DATA FOR PROCESSING

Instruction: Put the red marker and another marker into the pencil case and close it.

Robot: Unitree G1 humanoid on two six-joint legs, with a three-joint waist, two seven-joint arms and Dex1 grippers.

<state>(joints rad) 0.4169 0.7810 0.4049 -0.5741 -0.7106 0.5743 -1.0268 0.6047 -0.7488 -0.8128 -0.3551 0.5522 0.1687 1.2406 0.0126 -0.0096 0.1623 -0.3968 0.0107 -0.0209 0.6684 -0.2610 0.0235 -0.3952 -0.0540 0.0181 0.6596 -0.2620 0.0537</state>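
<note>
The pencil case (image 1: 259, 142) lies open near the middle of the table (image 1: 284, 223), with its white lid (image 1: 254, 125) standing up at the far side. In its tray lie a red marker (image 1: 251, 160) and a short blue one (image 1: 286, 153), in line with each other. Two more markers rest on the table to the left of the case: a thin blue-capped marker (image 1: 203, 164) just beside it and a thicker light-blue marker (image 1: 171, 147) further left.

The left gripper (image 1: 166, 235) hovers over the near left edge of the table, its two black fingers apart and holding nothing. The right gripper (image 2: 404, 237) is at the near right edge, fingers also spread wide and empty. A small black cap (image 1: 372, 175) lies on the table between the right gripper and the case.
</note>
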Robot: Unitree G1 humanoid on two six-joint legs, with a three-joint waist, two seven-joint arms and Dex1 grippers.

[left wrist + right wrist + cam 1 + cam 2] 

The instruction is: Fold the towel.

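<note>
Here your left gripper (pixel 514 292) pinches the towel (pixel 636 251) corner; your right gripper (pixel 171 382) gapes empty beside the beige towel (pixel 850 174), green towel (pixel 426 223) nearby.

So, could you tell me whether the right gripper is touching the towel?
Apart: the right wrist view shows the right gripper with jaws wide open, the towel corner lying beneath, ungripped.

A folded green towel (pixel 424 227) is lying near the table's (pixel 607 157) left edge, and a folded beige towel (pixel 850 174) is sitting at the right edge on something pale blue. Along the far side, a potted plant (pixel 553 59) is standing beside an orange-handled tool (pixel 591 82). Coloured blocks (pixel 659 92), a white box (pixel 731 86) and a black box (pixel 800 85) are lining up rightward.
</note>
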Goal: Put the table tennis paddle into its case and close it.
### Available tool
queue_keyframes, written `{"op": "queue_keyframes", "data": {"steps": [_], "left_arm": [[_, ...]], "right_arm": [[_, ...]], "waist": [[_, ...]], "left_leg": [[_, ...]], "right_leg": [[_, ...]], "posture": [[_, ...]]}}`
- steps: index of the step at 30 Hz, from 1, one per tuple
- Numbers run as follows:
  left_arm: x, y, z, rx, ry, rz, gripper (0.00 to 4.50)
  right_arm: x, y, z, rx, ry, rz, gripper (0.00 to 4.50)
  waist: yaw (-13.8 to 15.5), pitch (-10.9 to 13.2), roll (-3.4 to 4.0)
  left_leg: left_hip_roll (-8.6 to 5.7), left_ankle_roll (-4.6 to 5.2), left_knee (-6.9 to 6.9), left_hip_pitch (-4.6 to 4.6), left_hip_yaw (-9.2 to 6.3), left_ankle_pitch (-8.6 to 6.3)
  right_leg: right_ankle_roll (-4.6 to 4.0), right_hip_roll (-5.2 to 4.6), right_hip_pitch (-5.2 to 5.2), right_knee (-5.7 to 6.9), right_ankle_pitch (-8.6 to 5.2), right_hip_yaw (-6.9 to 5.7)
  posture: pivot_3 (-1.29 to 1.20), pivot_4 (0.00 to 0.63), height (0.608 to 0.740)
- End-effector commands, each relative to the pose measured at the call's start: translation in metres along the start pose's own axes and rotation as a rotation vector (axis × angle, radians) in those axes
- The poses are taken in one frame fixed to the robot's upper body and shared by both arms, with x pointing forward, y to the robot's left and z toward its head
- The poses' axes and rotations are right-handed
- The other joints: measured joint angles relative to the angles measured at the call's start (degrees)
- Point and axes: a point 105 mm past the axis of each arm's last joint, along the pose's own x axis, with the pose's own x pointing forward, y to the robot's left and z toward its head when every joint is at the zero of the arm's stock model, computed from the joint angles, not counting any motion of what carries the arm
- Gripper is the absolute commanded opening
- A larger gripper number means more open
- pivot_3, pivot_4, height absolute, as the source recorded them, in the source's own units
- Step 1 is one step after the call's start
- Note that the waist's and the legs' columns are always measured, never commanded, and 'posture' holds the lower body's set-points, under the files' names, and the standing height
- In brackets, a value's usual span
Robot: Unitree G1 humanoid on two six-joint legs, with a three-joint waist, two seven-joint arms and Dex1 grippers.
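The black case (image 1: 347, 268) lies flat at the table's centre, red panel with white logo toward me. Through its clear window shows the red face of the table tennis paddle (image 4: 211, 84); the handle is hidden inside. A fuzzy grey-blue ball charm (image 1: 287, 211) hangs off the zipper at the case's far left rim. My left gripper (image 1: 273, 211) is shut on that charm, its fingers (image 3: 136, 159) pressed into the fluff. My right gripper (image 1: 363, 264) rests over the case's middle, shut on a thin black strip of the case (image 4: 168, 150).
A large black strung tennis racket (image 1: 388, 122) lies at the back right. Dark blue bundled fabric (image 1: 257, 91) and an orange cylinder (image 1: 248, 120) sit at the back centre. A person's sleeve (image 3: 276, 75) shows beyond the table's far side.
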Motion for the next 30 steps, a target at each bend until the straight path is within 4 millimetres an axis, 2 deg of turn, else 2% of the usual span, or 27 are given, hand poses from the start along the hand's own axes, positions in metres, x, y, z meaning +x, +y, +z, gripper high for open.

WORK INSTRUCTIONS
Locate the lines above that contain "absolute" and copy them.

OUTPUT BELOW
- Gripper is the absolute commanded opening
- pivot_3, pivot_4, height absolute, as the source recorded them, in the source's own units

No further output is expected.